=== Action item ===
Up to and including the line with "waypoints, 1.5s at", write out the listing from its first line, minus the pictures.

=== Input data ===
__________________________________________________
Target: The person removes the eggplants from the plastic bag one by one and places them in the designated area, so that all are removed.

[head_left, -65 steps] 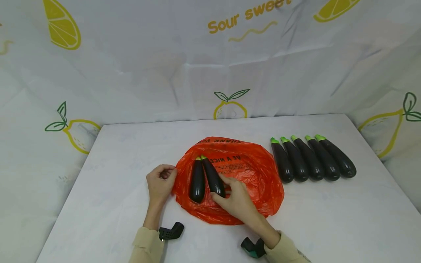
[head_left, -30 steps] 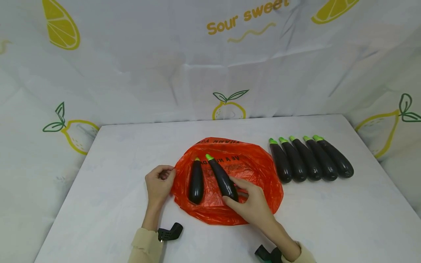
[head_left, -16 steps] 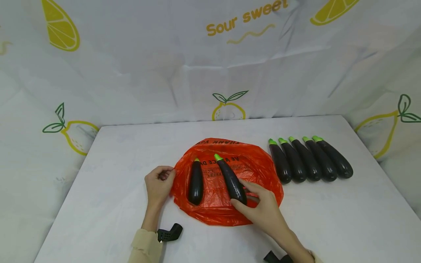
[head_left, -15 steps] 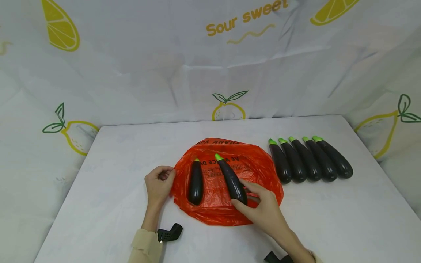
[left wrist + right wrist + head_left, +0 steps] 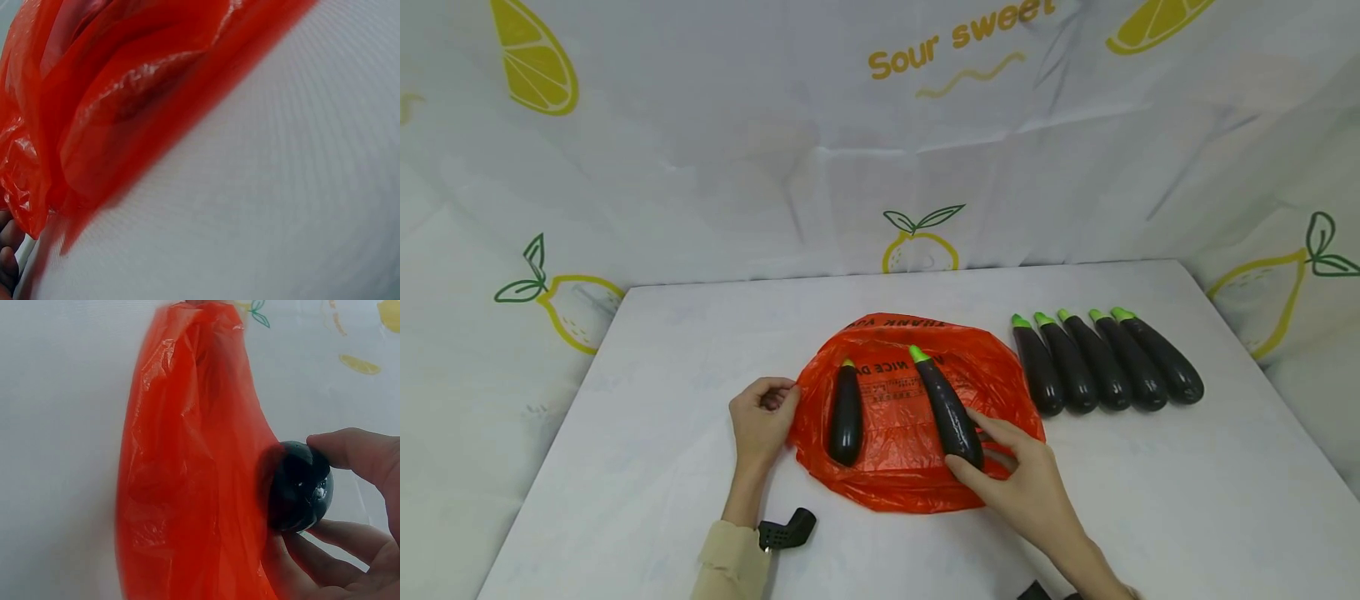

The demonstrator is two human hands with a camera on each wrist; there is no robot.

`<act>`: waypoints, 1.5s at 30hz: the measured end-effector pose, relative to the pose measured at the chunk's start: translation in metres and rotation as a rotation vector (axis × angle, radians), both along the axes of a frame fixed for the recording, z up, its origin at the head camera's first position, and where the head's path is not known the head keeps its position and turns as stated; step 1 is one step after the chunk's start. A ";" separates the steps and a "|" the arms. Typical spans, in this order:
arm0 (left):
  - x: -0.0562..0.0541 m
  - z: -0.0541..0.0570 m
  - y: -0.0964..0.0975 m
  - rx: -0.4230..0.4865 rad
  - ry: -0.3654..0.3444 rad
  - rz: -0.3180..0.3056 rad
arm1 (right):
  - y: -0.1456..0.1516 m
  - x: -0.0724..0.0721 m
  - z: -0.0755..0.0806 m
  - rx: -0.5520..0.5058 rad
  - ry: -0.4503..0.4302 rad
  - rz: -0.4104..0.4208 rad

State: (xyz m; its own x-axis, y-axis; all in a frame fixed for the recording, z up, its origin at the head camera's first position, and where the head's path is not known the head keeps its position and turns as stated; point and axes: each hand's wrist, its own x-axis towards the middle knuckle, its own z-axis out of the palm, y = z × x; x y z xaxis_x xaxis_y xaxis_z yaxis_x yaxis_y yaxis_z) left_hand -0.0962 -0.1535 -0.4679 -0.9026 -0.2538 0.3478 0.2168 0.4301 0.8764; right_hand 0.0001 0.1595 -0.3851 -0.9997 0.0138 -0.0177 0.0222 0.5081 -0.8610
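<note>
A red plastic bag (image 5: 887, 492) with black lettering lies spread on the table. My left hand (image 5: 765, 419) pinches its left rim between thumb and curled fingers; a few of those fingers show at the lower left of the left wrist view. Over the bag, my right hand (image 5: 1018, 475) grips the thick lower end of a dark eggplant (image 5: 951, 408), whose green stem points away from me. The right wrist view shows that eggplant's rounded end (image 5: 300, 487) between thumb and fingers, partly behind the red plastic. Another eggplant (image 5: 847, 421) lies in the left part of the bag.
Several more eggplants (image 5: 1096, 362) lie side by side to the right of the bag, stems toward the back. A white cloth with lemon prints hangs behind the white table (image 5: 700, 333). A black device (image 5: 788, 529) sits at my left wrist.
My right hand has moved the held eggplant rightward, away from the eggplant on the left, and the gap between them has widened. The left hand has stayed at the bag's rim.
</note>
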 end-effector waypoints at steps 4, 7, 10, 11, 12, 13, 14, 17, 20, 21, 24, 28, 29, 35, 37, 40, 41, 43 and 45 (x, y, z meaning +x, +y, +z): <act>0.000 0.000 0.000 0.001 0.002 -0.003 | 0.005 0.005 0.002 0.013 0.012 -0.022; 0.000 0.000 0.000 -0.001 -0.002 -0.002 | 0.009 0.010 0.005 0.014 0.005 -0.048; 0.000 0.001 0.000 -0.003 -0.006 -0.001 | 0.014 0.014 0.006 0.019 -0.010 -0.078; 0.000 0.001 0.000 -0.002 -0.007 -0.001 | 0.016 0.016 0.007 0.020 -0.016 -0.086; 0.000 0.001 0.000 -0.002 -0.007 -0.002 | 0.018 0.018 0.008 0.027 -0.023 -0.096; 0.000 0.001 0.000 -0.001 -0.007 -0.004 | 0.020 0.020 0.008 0.039 -0.032 -0.107; 0.000 0.001 0.000 -0.001 -0.006 -0.004 | 0.022 0.022 0.009 0.054 -0.041 -0.119; 0.000 0.001 0.000 -0.003 -0.006 -0.006 | 0.026 0.027 0.012 0.093 -0.072 -0.149; 0.001 0.002 0.001 -0.008 -0.013 -0.004 | 0.030 0.031 0.013 0.125 -0.109 -0.173; 0.001 0.002 0.001 -0.009 -0.017 -0.004 | 0.032 0.033 0.013 0.131 -0.122 -0.177; 0.001 0.003 0.001 -0.010 -0.025 -0.004 | 0.038 0.037 0.011 0.144 -0.142 -0.196; 0.001 0.003 0.001 -0.009 -0.025 -0.005 | 0.045 0.043 0.006 0.157 -0.125 -0.220; 0.001 0.003 0.001 -0.010 -0.024 -0.003 | 0.047 0.044 0.004 0.164 -0.121 -0.230; 0.000 0.002 0.002 0.001 -0.018 0.005 | 0.058 0.054 -0.007 0.174 -0.128 -0.285; 0.000 0.003 0.002 0.009 -0.018 0.006 | 0.063 0.058 -0.010 0.180 -0.147 -0.295; 0.000 0.003 0.002 0.017 -0.027 0.006 | 0.071 0.062 -0.014 0.197 -0.196 -0.313; 0.000 0.003 0.002 0.020 -0.032 0.006 | 0.073 0.062 -0.014 0.206 -0.217 -0.318; 0.000 0.003 0.002 0.019 -0.041 0.008 | 0.077 0.063 -0.015 0.217 -0.263 -0.333; 0.000 0.003 0.002 0.015 -0.046 0.010 | 0.080 0.064 -0.016 0.215 -0.304 -0.350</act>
State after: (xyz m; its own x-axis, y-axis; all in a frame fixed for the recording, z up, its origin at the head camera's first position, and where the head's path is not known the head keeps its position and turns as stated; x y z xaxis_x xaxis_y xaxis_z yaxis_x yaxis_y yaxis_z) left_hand -0.0960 -0.1514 -0.4653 -0.9151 -0.2672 0.3021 0.1720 0.4191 0.8915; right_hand 0.0640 0.2399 -0.4011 -0.8847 0.3821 -0.2669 0.4558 0.5901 -0.6663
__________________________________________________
=== The answer ===
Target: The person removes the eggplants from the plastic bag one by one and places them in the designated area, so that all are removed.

[head_left, -65 steps] 
[head_left, -30 steps] 
[head_left, -16 steps] 
[head_left, -15 steps] 
[left wrist + right wrist + head_left, +0 steps] 

The demonstrator is two human hands with a camera on each wrist; there is no robot.

`<act>`: waypoints, 1.5s at 30hz: the measured end-effector pose, relative to the pose measured at the chunk's start: translation in metres and rotation as a rotation vector (axis × angle, radians), both along the axes of a frame fixed for the recording, z up, its origin at the head camera's first position, and where the head's path is not known the head keeps its position and turns as stated; step 1 is one step after the chunk's start. A ";" separates the steps and a "|" the arms. Typical spans, in this order:

With this, the answer is complete.